• **Task goal**: From the first line of the data through the line containing "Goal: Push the", transcribe each line exactly. Pictures do not belong in the copy.

• **Stored data**:

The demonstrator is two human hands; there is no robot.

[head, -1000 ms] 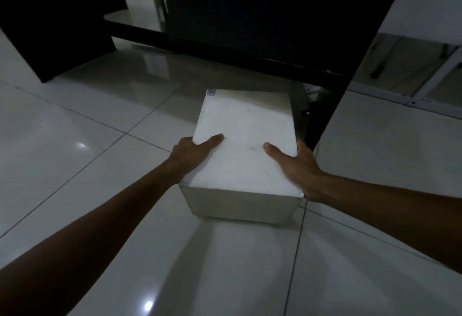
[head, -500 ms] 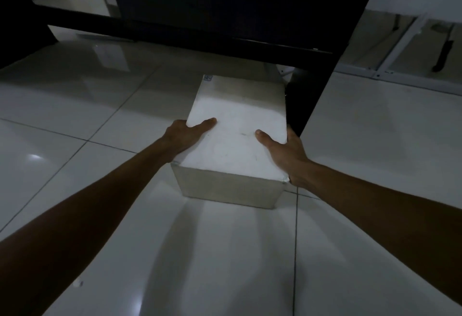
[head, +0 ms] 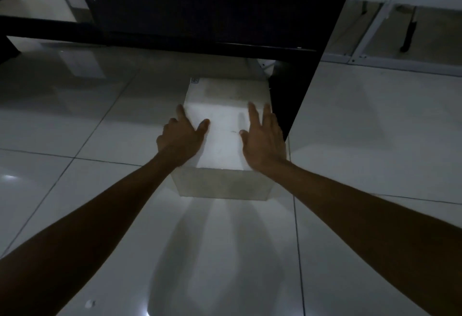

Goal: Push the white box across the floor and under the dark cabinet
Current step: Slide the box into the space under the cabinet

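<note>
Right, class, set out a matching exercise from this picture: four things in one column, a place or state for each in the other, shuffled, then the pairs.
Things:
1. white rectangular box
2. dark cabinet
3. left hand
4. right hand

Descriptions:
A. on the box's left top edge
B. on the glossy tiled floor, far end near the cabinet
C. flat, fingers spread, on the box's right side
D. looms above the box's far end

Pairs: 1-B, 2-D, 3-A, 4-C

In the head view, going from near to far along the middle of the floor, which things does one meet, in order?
Bare tiled floor → white box, with the left hand and right hand on its top → dark cabinet.
</note>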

• **Answer box**:
The demonstrator is two human hands; there is no robot.

[head, -1000 ms] 
[head, -500 ms] 
[head, +0 ms] 

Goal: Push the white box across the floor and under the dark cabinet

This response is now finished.